12. We will go into the question as to whether such high percentage of marks i.e. 20% was justifiable or not. We must observe that Government of India insisted for change in high percentage of Board marks and respondents 1 and 2 subsequently changed the policy whereas they have brought this Board mark to 5 instead of 20. In this regard the notes of the Ministry of defense are relevant. The same are as follows :-
"Note 49 para 6 of the file of Ministry of defense No. 5(4) 2002-D/AIR-III by Mr.A.P. Pandit, Deputy Secretary on 26th March, 2003 has noted "It would be observed from the statement at Flag 'Y' that the Air Officer, viz. AVM Harish Masand who has secured first position on the basis of AR marks has slipped down to 7th position and the air officer, viz. A.D. Joshi who is at 8th position as per AR marks has gone up to 1st position after inclusion of air marks. The officer at 4th position, viz. AVM Limaye has slipped down to position 9 after inclusion of air marks and the officer viz. AVM A.K. Singh has gone up from 10th to 4th position."

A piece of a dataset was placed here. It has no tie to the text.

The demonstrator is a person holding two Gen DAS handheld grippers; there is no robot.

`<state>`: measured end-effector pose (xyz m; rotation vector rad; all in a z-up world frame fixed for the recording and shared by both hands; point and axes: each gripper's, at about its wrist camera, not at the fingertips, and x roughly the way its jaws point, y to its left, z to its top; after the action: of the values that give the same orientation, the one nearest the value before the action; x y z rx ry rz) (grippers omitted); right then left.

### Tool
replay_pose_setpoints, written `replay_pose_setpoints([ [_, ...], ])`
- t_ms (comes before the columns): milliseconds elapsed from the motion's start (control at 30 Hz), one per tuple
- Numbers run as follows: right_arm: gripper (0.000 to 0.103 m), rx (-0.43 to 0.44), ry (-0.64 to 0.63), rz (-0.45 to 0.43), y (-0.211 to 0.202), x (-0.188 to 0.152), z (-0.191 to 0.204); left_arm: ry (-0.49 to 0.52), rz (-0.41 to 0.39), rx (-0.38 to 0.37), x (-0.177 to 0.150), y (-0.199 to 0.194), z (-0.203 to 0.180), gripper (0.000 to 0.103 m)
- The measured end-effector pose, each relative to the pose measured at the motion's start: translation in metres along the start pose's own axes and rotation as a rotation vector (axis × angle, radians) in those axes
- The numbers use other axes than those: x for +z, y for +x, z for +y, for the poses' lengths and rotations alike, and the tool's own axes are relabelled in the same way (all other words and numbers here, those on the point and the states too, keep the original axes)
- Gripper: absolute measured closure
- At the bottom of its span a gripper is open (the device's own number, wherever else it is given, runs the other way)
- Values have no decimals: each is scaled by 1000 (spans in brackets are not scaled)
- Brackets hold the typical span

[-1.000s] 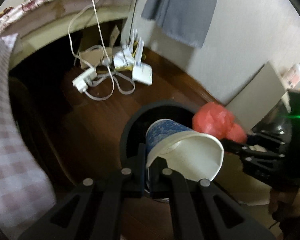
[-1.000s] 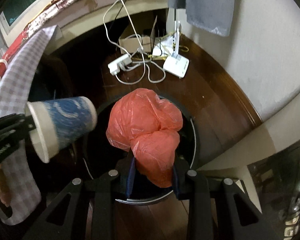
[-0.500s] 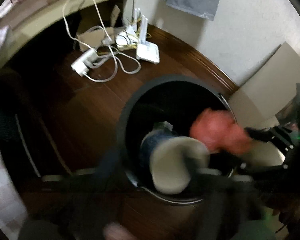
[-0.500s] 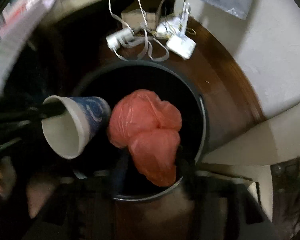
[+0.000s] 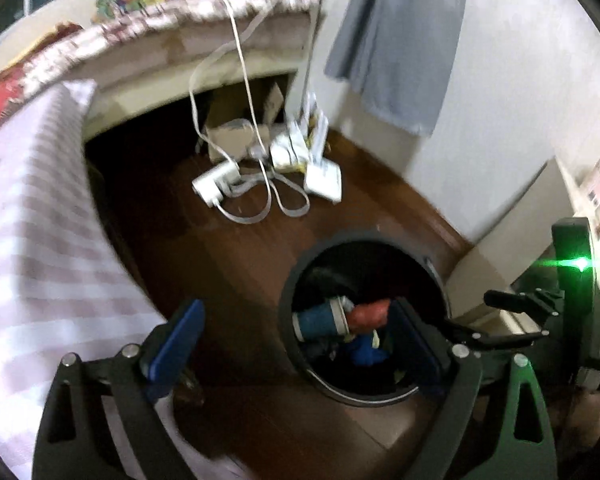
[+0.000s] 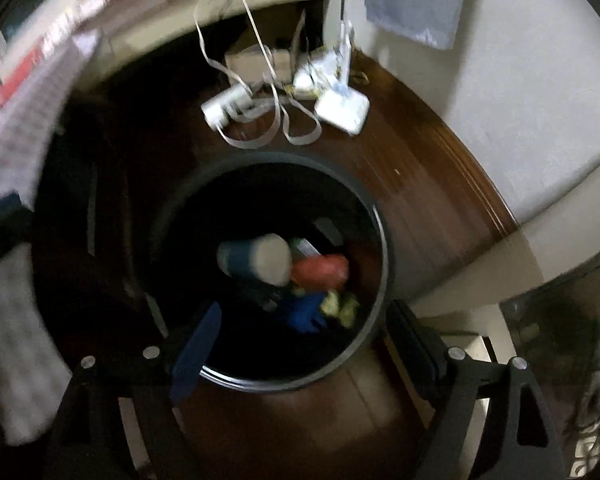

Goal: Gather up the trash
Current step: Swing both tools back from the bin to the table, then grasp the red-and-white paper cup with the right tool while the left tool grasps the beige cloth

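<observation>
A black round trash bin (image 5: 290, 312) (image 6: 382, 240) stands on the dark wooden floor. Inside it lie a blue-and-white paper cup (image 5: 320, 322) (image 6: 256, 260) on its side and a crumpled red plastic bag (image 5: 370, 314) (image 6: 320, 270), on top of other trash. My left gripper (image 5: 296, 344) hangs above the bin's near left side, its jaws opening with nothing between them. My right gripper (image 6: 308, 344) is right over the bin mouth, jaws also opening and empty. The right gripper (image 5: 512, 312) also shows at the right of the left wrist view.
Beyond the bin a white power strip (image 5: 216, 184), a white router (image 5: 324, 180), looped cables and a cardboard box (image 5: 236, 136) lie on the floor. A checked cloth (image 5: 32, 240) hangs at left. A grey cloth (image 5: 396, 40) hangs on the wall.
Both grippers went from shut to open. The paper cup left the left gripper and the red bag left the right one; both now lie in the bin. The left gripper rose and drew back.
</observation>
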<state>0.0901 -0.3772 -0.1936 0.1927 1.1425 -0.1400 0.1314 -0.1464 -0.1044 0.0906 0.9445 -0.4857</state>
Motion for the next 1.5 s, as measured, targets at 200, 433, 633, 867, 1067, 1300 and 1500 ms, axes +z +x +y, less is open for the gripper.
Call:
replay_pose_setpoints([
  [200,17,49,-54,-88,-39,20,37,-45,-74,40,9,-33,24,9],
  [433,17,106,-128,-155,-68,36,85,-95,-159,82,9,-74,58,9],
  [633,17,119,-209,-189,-89,35,123,-149,-212,132,2,-99,89,9],
  [867,17,142,-278,-228,-106,44,179,-228,-256,200,-16,-127,142,9],
  [1067,17,145,-374,-277,-120,58,248,-299,-281,287,-33,-149,198,9],
  [1300,17,186,-508,-302,-130,74,334,-383,-306,398,-54,-173,271,9],
  [1500,17,241,-588,-318,-128,91,396,-406,-300,465,-60,-177,314,9],
])
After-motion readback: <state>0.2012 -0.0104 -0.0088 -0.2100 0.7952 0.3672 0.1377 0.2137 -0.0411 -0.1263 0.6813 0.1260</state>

Paragraph 10 "Further it would be observed from the statement at Flag Y that 9 out of 15 officers have slipped down by 20 or more points due to their under assessment by the Board. While such sharp variation can be acceptable at the initial stage of recruitment where candidates from the market are assessed through written examination and interview, any service assessment particularly in the Services it would be proved to be counter productive in the sense that the officer secured appreciation in the multi-tier assessment. There is system (10/RO/CS), crystalised in the shape of numerical gradings of ARs would suddenly put themselves in poor light after assessment by the Board and missing the next higher rank. It will generate an atmosphere of despair and demotivation. It is, therefore, felt that the variation upward or downward in the assessment of the Board as compared to the mark awarded on the basis of AR grading should be of a limited extent may be up to 10 to 15 points."

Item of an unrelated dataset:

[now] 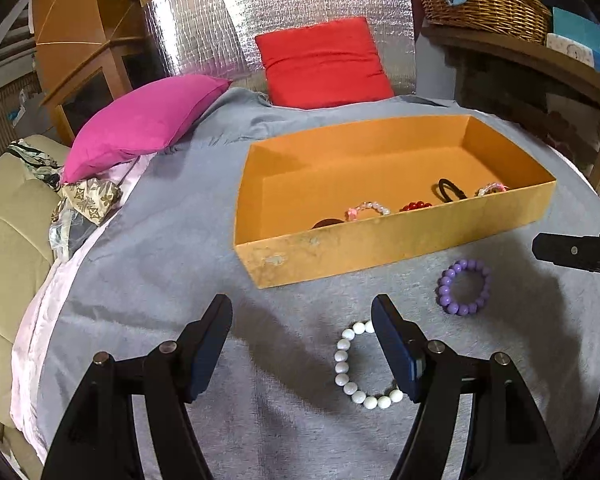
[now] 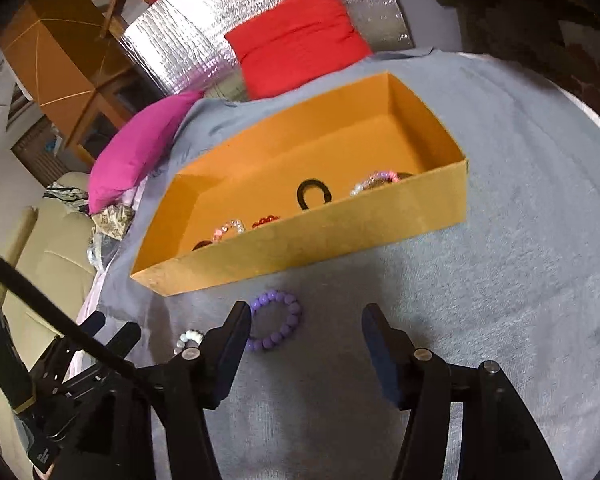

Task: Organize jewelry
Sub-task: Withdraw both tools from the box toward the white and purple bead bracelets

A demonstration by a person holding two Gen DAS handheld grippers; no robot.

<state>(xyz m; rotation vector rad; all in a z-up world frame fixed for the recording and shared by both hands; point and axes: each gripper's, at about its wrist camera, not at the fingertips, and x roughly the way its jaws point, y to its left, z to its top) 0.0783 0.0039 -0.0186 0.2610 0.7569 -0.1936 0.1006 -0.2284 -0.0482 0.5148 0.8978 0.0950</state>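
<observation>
Lying on the grey cloth [image 1: 148, 280] just in front of the orange box [image 1: 380, 248], the white bracelet [image 1: 350, 376] and purple bracelet [image 2: 278, 326] wait while the left gripper [image 1: 302, 344] and right gripper [image 2: 306, 344], both spread and empty, should straddle one bead strand before closing.

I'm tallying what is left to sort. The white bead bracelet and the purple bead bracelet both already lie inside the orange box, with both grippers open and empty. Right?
Not quite. The white bead bracelet and the purple bead bracelet lie on the grey cloth in front of the orange box, not inside it, as the left wrist view shows. The left gripper and right gripper are open and empty.
</observation>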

Paragraph 10 - The case was discussed by the undersigned and Director, Air-I with JS (G/Air) has desired the position in respect of the above mentioned four air officers given in the statement at flag 'Y' is reproduced in the follows matrix:-
Position in the Name of the Air AR marks Board marks Position list of 15 officers officer 80% weightage 20% weightage after as per AR marks out of 600* marks out of 600* marks Board Marks marks %age marks %age
1. 2. 3. 4. 5. 6. 7.
1. AVM H. Masand 406 84.6 063 52.57
4. AVM R D Limaye 396 82.5 067 55.89
8. AVM A.D. Joshi 395 82.3 101 81.21
10. AVM A.K. Singh 393 81.9 085 70.84 100 X 6 number of members of the board.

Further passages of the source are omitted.